PROMPT: Return every line from the records below that has the word "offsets".

RECORDS SUPPLIED:
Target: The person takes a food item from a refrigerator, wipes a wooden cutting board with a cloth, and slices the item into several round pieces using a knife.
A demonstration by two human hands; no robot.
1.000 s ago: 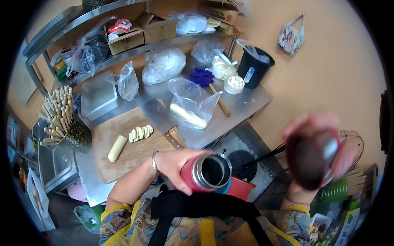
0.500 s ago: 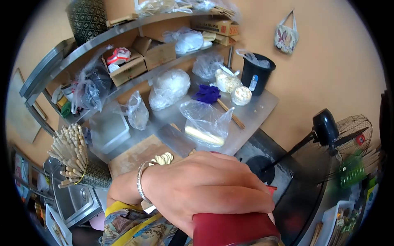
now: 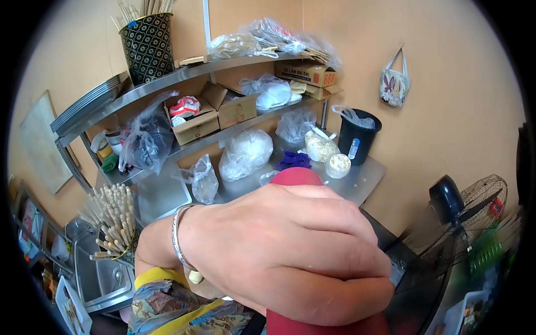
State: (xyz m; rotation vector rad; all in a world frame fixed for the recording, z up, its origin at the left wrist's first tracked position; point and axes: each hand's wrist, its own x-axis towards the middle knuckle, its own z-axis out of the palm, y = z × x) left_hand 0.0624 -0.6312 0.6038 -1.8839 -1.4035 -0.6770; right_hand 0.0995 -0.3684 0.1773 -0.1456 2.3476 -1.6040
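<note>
My left hand (image 3: 290, 251), with a silver bracelet at the wrist, is wrapped round a red flask (image 3: 297, 177) held close to the camera. The flask's base shows above my fingers and more of its red body below them. Its mouth is out of view. My right hand is not in the frame. Behind the flask, a purple cloth or glove (image 3: 294, 160) lies on the metal table (image 3: 365, 178). Most of the cutting board is hidden by my left hand and arm; a small pale piece (image 3: 195, 277) shows below my wrist.
Shelves (image 3: 162, 151) above the table hold open cardboard boxes (image 3: 237, 111) and plastic bags. A black bucket (image 3: 357, 137) stands at the table's right end. To the right is a fan (image 3: 474, 206). Skewered sticks (image 3: 114, 218) and a sink (image 3: 103, 273) are at the left.
My left hand first held the open flask low over the table, then raised and tipped it towards the camera. My right hand, earlier holding a dark red object, has left the view. The camera has tilted up.
</note>
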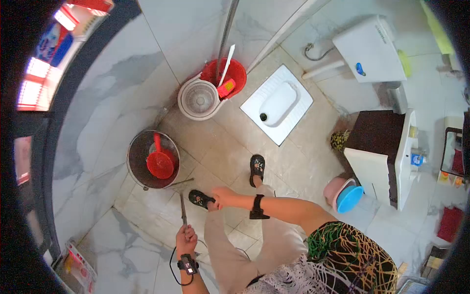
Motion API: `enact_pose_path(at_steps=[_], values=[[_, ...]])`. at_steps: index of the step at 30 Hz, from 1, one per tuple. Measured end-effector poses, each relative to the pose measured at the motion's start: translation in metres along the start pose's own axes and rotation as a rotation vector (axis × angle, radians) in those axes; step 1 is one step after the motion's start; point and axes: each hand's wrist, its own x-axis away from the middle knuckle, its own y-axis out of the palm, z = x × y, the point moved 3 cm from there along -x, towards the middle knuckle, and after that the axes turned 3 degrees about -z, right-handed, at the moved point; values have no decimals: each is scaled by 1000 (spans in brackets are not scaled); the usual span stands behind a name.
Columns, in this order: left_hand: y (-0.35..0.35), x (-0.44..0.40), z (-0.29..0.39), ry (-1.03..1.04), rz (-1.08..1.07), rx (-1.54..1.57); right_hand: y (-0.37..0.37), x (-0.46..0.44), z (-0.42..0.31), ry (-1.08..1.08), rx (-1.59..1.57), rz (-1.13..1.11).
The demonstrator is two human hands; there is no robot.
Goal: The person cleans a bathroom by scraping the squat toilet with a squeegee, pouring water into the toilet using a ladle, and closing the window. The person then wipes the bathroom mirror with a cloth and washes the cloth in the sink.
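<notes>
The left hand (186, 238) is closed around the lower end of a thin grey rod (183, 208), which points away from the person toward the large bucket (134, 166) with a red dipper (160, 164) inside. The right hand (223, 197) is beside the left black clog (199, 199) in view; whether it grips anything, I cannot tell. Beyond, the white squat toilet (286, 105) is set in the tiled floor (215, 142).

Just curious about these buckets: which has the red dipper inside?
The widest bucket, nearest the left hand; the white bucket and red bucket are farther off.
</notes>
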Motion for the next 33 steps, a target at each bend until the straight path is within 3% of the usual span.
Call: enact_pose_path(at_steps=[2, 5, 8, 12, 15, 21, 23, 24, 27, 30, 31, 33], values=[[18, 18, -9, -65, -40, -34, -15, 34, -42, 394, -610, -198], [65, 59, -49, -117, -7, -130, -61, 72, -105, 118, -260, -81], [83, 65, -54, -130, -51, -325, -49, 75, -120, 36, -45, 46], [144, 105, -89, -147, -123, -592, -117, 99, -197, 116, -27, -221], [178, 122, -112, -123, -195, -815, -113, 104, -191, -96, 249, -73], [240, 164, -162, -107, -315, -1149, -170, 137, -204, -241, 253, 206], [257, 165, -180, -145, -401, -1184, -193, 146, -195, -251, 248, 159], [266, 174, -188, -117, -424, -1173, -206, 148, -190, -259, 254, 138], [286, 192, -190, 83, -494, -1224, -247, 164, -172, -464, 246, 374], [276, 189, -169, 426, -421, -1119, -279, 186, -147, -256, -8, 354], [268, 191, -161, 522, -372, -1082, -290, 193, -141, -302, 19, 362], [238, 177, -139, 518, -363, -933, -309, 202, -126, -394, 65, 375]])
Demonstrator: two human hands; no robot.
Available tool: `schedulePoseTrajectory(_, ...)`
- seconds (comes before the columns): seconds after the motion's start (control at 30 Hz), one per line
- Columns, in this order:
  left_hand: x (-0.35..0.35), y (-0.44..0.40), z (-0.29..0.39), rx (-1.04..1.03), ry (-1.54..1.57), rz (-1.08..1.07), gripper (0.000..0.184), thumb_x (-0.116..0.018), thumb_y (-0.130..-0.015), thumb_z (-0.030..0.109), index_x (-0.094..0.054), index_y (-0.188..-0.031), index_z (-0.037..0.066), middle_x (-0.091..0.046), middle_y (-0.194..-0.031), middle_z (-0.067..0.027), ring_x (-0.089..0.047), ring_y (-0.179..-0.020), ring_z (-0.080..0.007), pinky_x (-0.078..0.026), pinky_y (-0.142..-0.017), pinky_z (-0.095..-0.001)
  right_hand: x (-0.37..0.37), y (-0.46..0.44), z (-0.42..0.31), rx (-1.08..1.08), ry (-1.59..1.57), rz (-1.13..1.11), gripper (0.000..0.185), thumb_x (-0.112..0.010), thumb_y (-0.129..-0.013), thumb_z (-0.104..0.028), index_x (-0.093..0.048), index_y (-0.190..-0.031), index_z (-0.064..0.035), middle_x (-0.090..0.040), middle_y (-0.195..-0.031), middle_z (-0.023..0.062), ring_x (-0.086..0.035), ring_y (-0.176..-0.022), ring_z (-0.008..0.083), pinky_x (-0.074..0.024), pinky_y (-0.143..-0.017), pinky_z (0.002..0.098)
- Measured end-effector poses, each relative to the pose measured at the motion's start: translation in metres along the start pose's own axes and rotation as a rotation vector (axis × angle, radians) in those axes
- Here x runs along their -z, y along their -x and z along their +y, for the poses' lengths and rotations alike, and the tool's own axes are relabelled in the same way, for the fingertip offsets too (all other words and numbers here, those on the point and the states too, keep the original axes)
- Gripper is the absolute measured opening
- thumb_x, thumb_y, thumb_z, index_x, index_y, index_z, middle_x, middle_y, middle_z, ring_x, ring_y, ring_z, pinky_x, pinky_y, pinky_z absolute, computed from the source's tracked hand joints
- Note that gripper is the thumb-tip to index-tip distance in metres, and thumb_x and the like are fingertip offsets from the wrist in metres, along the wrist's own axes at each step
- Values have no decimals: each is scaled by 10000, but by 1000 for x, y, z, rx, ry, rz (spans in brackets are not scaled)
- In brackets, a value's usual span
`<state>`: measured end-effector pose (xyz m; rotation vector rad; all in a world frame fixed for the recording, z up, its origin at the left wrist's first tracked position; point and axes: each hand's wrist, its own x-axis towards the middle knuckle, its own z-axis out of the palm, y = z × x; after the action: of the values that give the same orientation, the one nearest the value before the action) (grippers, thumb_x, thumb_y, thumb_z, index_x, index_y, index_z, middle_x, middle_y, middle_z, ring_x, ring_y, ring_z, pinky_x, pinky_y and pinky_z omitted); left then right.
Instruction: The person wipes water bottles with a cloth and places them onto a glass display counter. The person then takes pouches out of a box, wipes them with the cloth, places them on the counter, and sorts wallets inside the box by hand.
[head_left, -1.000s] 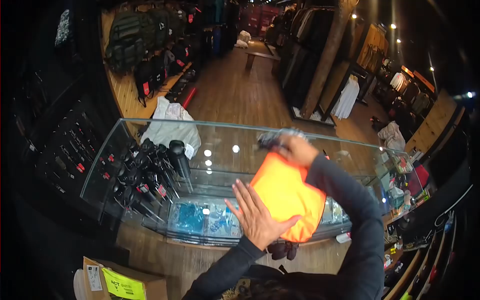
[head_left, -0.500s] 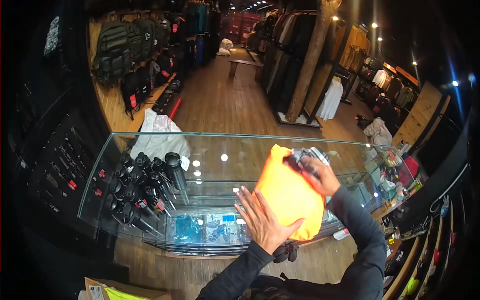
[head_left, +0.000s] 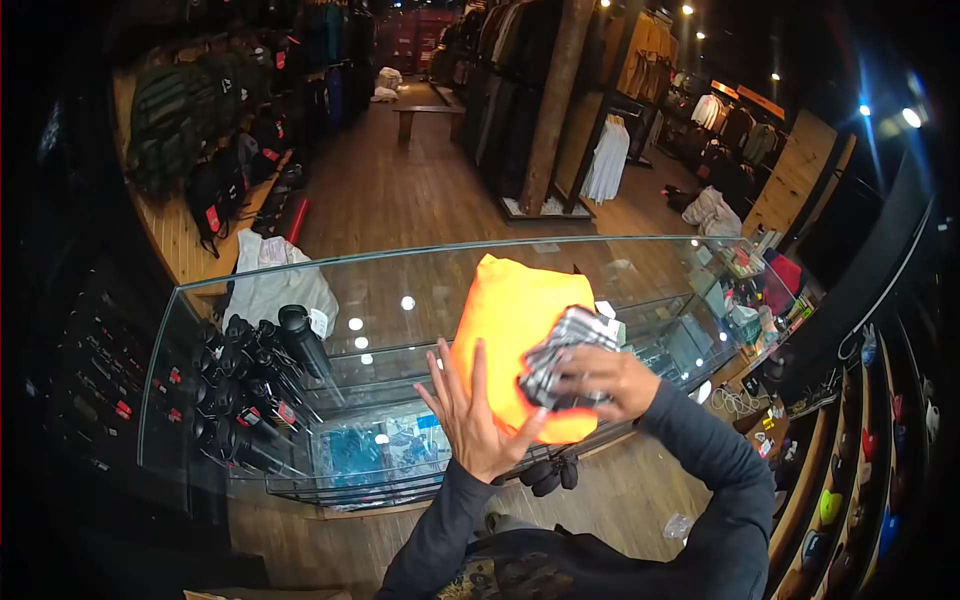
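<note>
A bright orange item (head_left: 510,310), apparently of fabric, lies on the glass counter (head_left: 400,262) in front of me. My left hand (head_left: 478,420) rests with fingers spread on its left edge, thumb over the lower part. Bunched under my right hand (head_left: 605,382) is a black-and-white checkered cloth (head_left: 565,345), pressed against the orange surface near its right side. The fingers of my right hand are wrapped over this cloth, and their tips are partly hidden in it.
Black bottles and poles (head_left: 250,380) stand on the counter's left. Beyond them is a white bag (head_left: 275,285). Packaged blue items (head_left: 350,455) lie inside the case. Small goods (head_left: 750,310) fill the right end. A cardboard box edge (head_left: 260,594) shows at the bottom.
My right hand has swept the checkered cloth from the orange item's top edge down to its lower right. My left hand stays spread on the left side. The view has shifted right.
</note>
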<state>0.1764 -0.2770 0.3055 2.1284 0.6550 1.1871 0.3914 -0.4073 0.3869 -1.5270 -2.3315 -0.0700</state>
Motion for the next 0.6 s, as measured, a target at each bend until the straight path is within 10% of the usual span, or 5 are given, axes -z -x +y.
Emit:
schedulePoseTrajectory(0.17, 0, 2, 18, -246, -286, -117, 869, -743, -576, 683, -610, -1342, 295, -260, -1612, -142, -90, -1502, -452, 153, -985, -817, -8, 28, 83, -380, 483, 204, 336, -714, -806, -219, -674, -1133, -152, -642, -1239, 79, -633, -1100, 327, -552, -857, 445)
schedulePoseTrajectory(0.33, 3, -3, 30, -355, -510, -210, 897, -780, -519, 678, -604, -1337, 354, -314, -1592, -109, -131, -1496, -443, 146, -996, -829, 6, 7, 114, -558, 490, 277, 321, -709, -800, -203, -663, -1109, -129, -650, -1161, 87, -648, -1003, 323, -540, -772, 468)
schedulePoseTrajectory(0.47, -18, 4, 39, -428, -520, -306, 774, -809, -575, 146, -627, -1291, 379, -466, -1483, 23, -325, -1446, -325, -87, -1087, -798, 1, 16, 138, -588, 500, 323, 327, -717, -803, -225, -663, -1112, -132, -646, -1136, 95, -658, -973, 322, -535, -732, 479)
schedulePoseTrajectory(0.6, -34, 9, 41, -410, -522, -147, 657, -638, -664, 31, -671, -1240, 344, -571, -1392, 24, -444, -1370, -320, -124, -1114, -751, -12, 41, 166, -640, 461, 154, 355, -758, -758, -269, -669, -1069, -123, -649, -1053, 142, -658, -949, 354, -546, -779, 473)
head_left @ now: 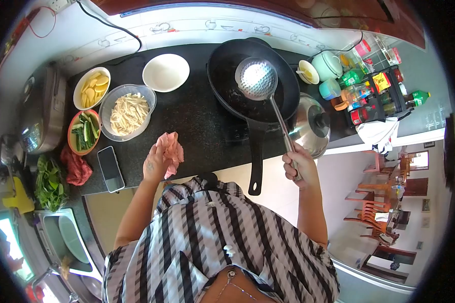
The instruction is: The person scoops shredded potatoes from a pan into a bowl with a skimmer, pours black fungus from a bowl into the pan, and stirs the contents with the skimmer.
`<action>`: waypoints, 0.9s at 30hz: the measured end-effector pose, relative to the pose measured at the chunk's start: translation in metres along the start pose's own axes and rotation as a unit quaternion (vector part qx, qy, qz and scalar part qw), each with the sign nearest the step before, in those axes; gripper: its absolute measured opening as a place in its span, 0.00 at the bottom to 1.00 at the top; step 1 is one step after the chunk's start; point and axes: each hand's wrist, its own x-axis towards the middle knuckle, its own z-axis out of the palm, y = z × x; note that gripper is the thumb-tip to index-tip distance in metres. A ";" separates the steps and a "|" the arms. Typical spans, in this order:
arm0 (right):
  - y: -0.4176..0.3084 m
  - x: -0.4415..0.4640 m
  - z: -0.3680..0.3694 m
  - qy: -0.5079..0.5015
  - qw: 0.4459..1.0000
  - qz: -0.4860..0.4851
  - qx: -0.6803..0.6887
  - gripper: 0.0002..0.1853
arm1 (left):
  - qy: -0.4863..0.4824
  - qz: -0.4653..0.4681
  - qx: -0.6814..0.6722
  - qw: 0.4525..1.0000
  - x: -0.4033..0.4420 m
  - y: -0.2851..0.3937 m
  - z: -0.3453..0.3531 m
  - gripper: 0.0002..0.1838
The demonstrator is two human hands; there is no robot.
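Observation:
My left hand (155, 160) holds a crumpled pink cloth (172, 154) just above the front edge of the black counter (197, 131). In my right hand (299, 164) is the handle of a metal slotted ladle (258, 79), its perforated bowl over the inside of a black frying pan (222, 70). The pan's long handle points toward me, untouched. A steel lid (308, 113) with a black knob lies to the right of the pan. An empty white bowl (166, 72) stands left of the pan.
At the left are a bowl of yellow slices (94, 88), a bowl of pale strips (130, 113), a bowl of green pieces (85, 132), a phone (110, 169), a red cloth (77, 165) and leafy greens (50, 184). Bottles and a rack (389, 93) stand at the right.

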 end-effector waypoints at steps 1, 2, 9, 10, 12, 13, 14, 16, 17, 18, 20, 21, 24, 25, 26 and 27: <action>0.003 0.003 -0.004 -0.015 1.000 0.005 -0.003 0.20 | -0.001 0.009 -0.009 1.000 0.002 -0.005 0.003 0.41; 0.006 0.005 -0.003 0.002 0.999 -0.021 -0.037 0.21 | -0.001 0.017 -0.017 1.000 0.006 -0.005 0.003 0.40; 0.024 0.007 0.003 0.171 0.882 -0.209 -0.385 0.29 | 0.027 0.008 -0.009 1.000 0.013 0.000 0.003 0.30; 0.028 0.009 0.000 0.187 0.842 -0.268 -0.430 0.29 | 0.037 0.008 -0.014 0.999 0.011 0.003 0.002 0.29; 0.036 0.015 -0.002 0.215 0.742 -0.380 -0.509 0.29 | 0.053 0.021 -0.014 0.998 0.010 0.003 0.002 0.27; 0.037 0.016 -0.002 0.207 0.764 -0.342 -0.507 0.29 | 0.058 0.036 -0.008 0.998 0.009 0.000 0.003 0.26; 0.036 0.014 0.002 0.200 0.783 -0.302 -0.506 0.29 | 0.064 0.050 -0.002 0.997 0.009 -0.002 0.004 0.25; 0.033 0.013 0.008 0.184 0.799 -0.252 -0.514 0.29 | 0.040 0.040 0.012 0.998 0.009 -0.004 0.005 0.23; 0.037 0.016 0.007 0.181 0.731 -0.376 -0.540 0.29 | 0.030 0.032 0.019 0.999 0.011 -0.002 0.003 0.22; 0.039 0.013 0.006 0.193 0.759 -0.351 -0.514 0.29 | 0.038 0.032 0.005 0.999 0.012 -0.001 0.001 0.22; 0.040 0.009 0.012 0.208 0.808 -0.296 -0.465 0.29 | 0.054 0.023 -0.022 0.998 0.010 0.000 0.001 0.21; 0.045 0.022 0.008 0.197 0.694 -0.489 -0.490 0.29 | 0.067 0.027 0.000 0.997 0.009 -0.004 0.006 0.22; 0.015 0.011 0.024 0.104 0.943 -0.234 -0.211 0.23 | 0.093 0.032 0.014 0.995 0.005 -0.004 0.007 0.23; 0.005 0.010 0.032 0.043 0.969 -0.211 -0.118 0.20 | 0.107 0.052 0.014 0.993 0.005 -0.008 0.009 0.24; 0.000 0.010 0.041 -0.005 0.983 -0.176 -0.051 0.20 | 0.107 0.057 0.012 0.993 0.003 -0.009 0.007 0.24; -0.002 0.010 0.049 -0.050 0.989 -0.142 0.015 0.20 | 0.107 0.064 0.008 0.992 0.002 -0.008 0.005 0.24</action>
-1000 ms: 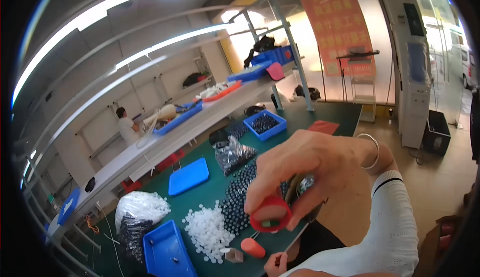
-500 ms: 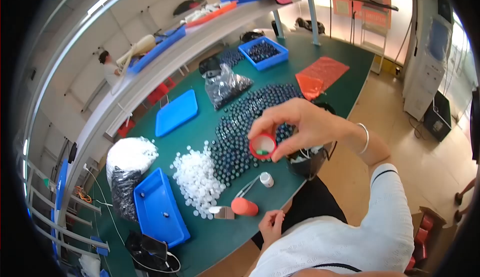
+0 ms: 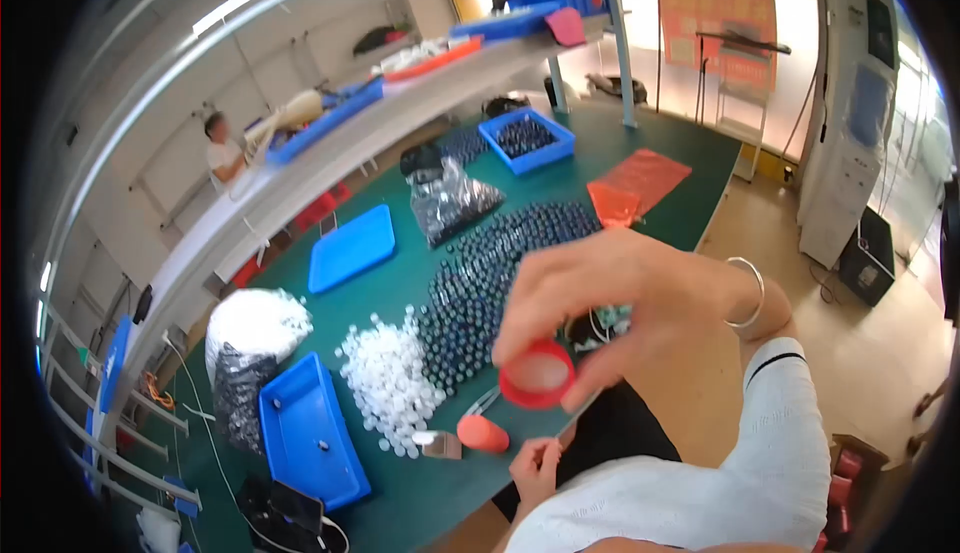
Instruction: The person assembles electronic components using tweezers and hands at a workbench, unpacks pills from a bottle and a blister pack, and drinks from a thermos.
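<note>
Raised over the table's near side, my right hand (image 3: 620,303) wears a silver bangle and is blurred. Its thumb and fingers grip a round red-rimmed piece (image 3: 537,374) with a pale middle; its exact kind is unclear. Low by the table edge, my left hand (image 3: 536,465) has its fingers curled together, and whatever they may hold is hidden. To its left stand a coral-red cylinder (image 3: 483,434) and a small silver block (image 3: 437,444). Tweezers (image 3: 483,401) lie just behind. Beyond spread a pile of white round pieces (image 3: 390,378) and many dark beads (image 3: 480,288).
At left are a blue tray (image 3: 315,433) with a small piece inside and a white bag (image 3: 255,328). A flat blue lid (image 3: 353,248), a clear bag (image 3: 450,198), a blue bead tray (image 3: 528,140) and a red sheet (image 3: 640,188) lie farther back. A person (image 3: 224,153) sits beyond the shelf.
My right hand has come lower and closer with the red-rimmed piece, which has tilted; the green bit inside no longer shows. The small white bottle is now out of sight. My left hand stays curled.
</note>
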### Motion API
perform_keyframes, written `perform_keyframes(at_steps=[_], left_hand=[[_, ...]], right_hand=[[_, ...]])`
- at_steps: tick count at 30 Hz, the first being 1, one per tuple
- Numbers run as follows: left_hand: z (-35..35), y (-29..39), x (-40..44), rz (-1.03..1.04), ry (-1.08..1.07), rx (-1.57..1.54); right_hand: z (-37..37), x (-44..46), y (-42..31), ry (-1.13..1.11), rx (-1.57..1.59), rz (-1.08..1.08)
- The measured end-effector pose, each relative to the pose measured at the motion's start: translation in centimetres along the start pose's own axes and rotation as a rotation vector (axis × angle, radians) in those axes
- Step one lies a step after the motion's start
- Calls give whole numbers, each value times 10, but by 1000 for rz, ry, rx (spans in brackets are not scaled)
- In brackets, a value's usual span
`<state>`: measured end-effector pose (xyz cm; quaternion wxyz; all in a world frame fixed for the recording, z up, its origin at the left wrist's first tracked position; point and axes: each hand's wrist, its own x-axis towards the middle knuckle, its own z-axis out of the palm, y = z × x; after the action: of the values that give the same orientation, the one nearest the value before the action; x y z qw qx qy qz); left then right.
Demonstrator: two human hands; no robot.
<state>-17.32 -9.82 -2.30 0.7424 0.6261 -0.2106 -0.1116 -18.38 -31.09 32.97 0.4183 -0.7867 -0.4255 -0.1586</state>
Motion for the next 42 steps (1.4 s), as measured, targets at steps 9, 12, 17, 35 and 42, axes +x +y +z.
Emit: perform_keyframes(at_steps=[9,12,17,35,42], left_hand=[[5,-2,9,137,164,379],[9,7,19,137,99,499],[14,4,56,130,84,575],[8,9,51,-103,-123,339],[-2,7,22,-303,-299,-204]], right_hand=[[96,-63,105,180,599,566],[141,-89,130,188,237,639],[175,-112,172,210,-483,559],[152,-106,134,-336,-325,579],[139,-128,136,-321,-54,557]])
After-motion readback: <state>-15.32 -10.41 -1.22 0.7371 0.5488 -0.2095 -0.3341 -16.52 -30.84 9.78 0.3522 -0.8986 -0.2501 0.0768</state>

PROBLEM SOLUTION:
- Here x runs along their -z, y along their -x and z along their +y, for the poses' lengths and rotations alike, and the tool's own axes are relabelled in the same way, for the fingertip offsets too (all other words and numbers here, those on the point and the states too, keep the original axes)
- Note that gripper is the thumb-tip to index-tip distance in metres, and thumb_x and the like are fingertip offsets from the wrist in metres, along the wrist's own axes at each step

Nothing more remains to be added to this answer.